→ Goal of the exercise: Print the whole listing, unchanged.

→ Data provided:
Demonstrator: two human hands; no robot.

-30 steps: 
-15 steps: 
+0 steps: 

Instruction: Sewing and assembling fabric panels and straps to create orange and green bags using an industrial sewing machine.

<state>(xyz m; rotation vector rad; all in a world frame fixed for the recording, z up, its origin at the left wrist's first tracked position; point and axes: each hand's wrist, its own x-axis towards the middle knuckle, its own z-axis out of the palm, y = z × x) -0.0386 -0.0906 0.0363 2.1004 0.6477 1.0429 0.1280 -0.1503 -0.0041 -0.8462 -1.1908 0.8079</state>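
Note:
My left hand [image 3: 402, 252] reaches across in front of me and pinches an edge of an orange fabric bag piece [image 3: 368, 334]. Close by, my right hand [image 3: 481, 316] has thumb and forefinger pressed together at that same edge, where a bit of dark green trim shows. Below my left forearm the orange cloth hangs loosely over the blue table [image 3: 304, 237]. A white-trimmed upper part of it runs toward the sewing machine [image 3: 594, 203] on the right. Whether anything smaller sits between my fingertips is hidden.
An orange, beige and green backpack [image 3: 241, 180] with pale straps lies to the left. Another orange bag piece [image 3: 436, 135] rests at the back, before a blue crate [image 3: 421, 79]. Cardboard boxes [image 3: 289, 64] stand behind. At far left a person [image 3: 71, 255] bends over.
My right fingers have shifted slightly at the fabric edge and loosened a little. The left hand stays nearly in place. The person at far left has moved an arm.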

→ Your solution:
Demonstrator: two human hands; no robot.

-30 steps: 
-15 steps: 
+0 steps: 

Instruction: Sewing and assembling fabric panels and straps to create orange and green bags using an industrial sewing machine.

<state>(xyz m; rotation vector rad; all in a world frame fixed for the recording, z up, its origin at the left wrist's first tracked position; point and axes: each hand's wrist, its own x-axis towards the middle knuckle, its own z-axis out of the palm, y = z × x) -0.0386 -0.0906 0.0363 2.1004 0.6477 1.0429 0.1280 -0.1503 -0.0041 -0.8462 -1.1908 0.8079</state>
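Note:
My left hand [image 3: 402, 252] reaches across in front of me and pinches an edge of an orange fabric bag piece [image 3: 368, 334]. Close by, my right hand [image 3: 481, 316] has thumb and forefinger pressed together at that same edge, where a bit of dark green trim shows. Below my left forearm the orange cloth hangs loosely over the blue table [image 3: 304, 237]. A white-trimmed upper part of it runs toward the sewing machine [image 3: 594, 203] on the right. Whether anything smaller sits between my fingertips is hidden.
An orange, beige and green backpack [image 3: 241, 180] with pale straps lies to the left. Another orange bag piece [image 3: 436, 135] rests at the back, before a blue crate [image 3: 421, 79]. Cardboard boxes [image 3: 289, 64] stand behind. At far left a person [image 3: 71, 255] bends over.
My right fingers have shifted slightly at the fabric edge and loosened a little. The left hand stays nearly in place. The person at far left has moved an arm.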

The work on this exercise has been completed.